Now we both hold two Tulane degrees and know New Orleans is part of our “life plan.” It is where we fell in love. Despite the ever-growing mountain of student loan debt, we’re leaving New Orleans richer than when we arrived. From our deep distrust of chain restaurants (why go to Chipotle, when you can have Felipes?), to our love of living by the water (we got engaged overlooking the Mississippi), to all of the incredible people who will forever shape our lives, we have been so lucky to have lived in this amazing place.

I do not write this because I have a unique perspective on being a transplant in New Orleans; I write this because I know that my experience reflects that of countless others before me and generations of future laissez le bon temps rouler-ers.
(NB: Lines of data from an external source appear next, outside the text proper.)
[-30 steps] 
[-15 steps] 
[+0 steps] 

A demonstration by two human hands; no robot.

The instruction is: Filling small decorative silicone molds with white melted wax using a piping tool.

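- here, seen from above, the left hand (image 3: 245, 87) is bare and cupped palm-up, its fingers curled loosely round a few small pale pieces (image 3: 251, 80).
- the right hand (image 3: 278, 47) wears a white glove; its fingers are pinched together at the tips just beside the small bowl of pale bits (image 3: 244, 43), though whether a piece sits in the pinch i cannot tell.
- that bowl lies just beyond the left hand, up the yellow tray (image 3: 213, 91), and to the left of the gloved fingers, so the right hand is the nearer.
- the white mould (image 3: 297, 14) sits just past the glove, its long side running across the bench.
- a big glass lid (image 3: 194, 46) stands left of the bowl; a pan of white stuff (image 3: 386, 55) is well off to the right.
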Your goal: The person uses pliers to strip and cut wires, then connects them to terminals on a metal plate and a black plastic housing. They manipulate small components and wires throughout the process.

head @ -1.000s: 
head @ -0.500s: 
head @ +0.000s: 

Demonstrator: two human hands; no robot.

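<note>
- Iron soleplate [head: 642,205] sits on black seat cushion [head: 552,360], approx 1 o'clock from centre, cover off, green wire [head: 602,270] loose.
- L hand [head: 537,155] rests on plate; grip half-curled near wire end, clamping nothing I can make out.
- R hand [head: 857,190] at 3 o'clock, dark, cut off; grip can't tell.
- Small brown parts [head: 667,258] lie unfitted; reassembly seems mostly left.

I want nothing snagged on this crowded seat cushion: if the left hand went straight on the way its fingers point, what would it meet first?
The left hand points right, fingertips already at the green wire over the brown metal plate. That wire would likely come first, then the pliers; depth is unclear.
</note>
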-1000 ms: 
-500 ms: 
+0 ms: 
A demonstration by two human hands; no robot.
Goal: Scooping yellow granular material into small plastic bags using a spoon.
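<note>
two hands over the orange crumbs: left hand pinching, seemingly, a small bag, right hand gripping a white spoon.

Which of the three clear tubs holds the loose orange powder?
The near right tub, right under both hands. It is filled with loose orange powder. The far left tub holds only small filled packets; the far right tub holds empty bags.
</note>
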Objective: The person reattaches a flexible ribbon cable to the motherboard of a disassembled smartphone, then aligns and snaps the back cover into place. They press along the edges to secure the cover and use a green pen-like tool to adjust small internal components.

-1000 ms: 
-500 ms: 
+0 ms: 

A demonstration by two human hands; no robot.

And I want to write about what it means to take New Orleans with you, if you do leave, because it really never leaves you. There is a magnetism, a powerful force, a lagniappe, if you will, that pulls you in and makes you think that maybe you should stay just a little longer. Have one more daiquiri. Take one more stroll on St. Charles.

And that is why I’m going to keep writing about what it means, as the saying goes, to be a New Orleanian wherever you are. Renee wrote, “I love the idea that those who have come here but not stayed, the ones who follow their careers into the Great Elsewhere, carry bits and pieces of the Big Easy with them.”

That’s what I want to share with NolaVie readers in New Orleans and beyond: Do not forget how New Orleans changed you, and bask in the glory of once calling this crazy place home.

It is going to be hard to leave, but it is just a little easier knowing that we have a home here.  We have couches to sleep on and bikes to borrow when we decide we need that weekend NOLA fix. We laid roots. We’re just going to have to come back every once and a while to water them — preferably over one of the aforementioned holidays — and make sure they are staying firmly in the ground.

We will continue to be New Orleanians, if only so that I have a reason to keep writing articles, and carry the sweet Southern spirit with us, wherever this life takes us. Until the wind blows us back home.

Author and attorney Nadja Helm is currently working in York, PA.  Aaron Helm will join her this summer, and study for the New York bar. They both plan to be back in New Orleans … someday.